## Activity
What appears from the line containing "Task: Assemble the" to the end of the listing below should be copied exactly, with no other lines.
______________________________
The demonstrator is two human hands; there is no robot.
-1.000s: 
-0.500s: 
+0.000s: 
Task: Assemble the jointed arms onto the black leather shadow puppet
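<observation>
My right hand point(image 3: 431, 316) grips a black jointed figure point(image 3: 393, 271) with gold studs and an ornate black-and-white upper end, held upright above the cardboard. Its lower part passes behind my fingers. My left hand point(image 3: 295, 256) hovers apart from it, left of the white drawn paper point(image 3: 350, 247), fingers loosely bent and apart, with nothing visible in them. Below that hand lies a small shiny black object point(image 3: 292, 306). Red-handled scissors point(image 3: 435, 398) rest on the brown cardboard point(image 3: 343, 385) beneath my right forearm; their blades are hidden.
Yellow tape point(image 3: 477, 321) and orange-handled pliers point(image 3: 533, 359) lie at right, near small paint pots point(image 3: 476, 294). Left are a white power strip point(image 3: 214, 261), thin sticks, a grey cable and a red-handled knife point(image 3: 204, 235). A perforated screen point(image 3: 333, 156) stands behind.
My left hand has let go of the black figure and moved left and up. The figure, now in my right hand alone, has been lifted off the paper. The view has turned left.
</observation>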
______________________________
## Your response
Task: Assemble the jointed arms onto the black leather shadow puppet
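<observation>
My right hand point(image 3: 431, 316) grips a black jointed figure point(image 3: 393, 271) with gold studs and an ornate black-and-white upper end, held upright above the cardboard. Its lower part passes behind my fingers. My left hand point(image 3: 295, 256) hovers apart from it, left of the white drawn paper point(image 3: 350, 247), fingers loosely bent and apart, with nothing visible in them. Below that hand lies a small shiny black object point(image 3: 292, 306). Red-handled scissors point(image 3: 435, 398) rest on the brown cardboard point(image 3: 343, 385) beneath my right forearm; their blades are hidden.
Yellow tape point(image 3: 477, 321) and orange-handled pliers point(image 3: 533, 359) lie at right, near small paint pots point(image 3: 476, 294). Left are a white power strip point(image 3: 214, 261), thin sticks, a grey cable and a red-handled knife point(image 3: 204, 235). A perforated screen point(image 3: 333, 156) stands behind.
My left hand has let go of the black figure and moved left and up. The figure, now in my right hand alone, has been lifted off the paper. The view has turned left.
</observation>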

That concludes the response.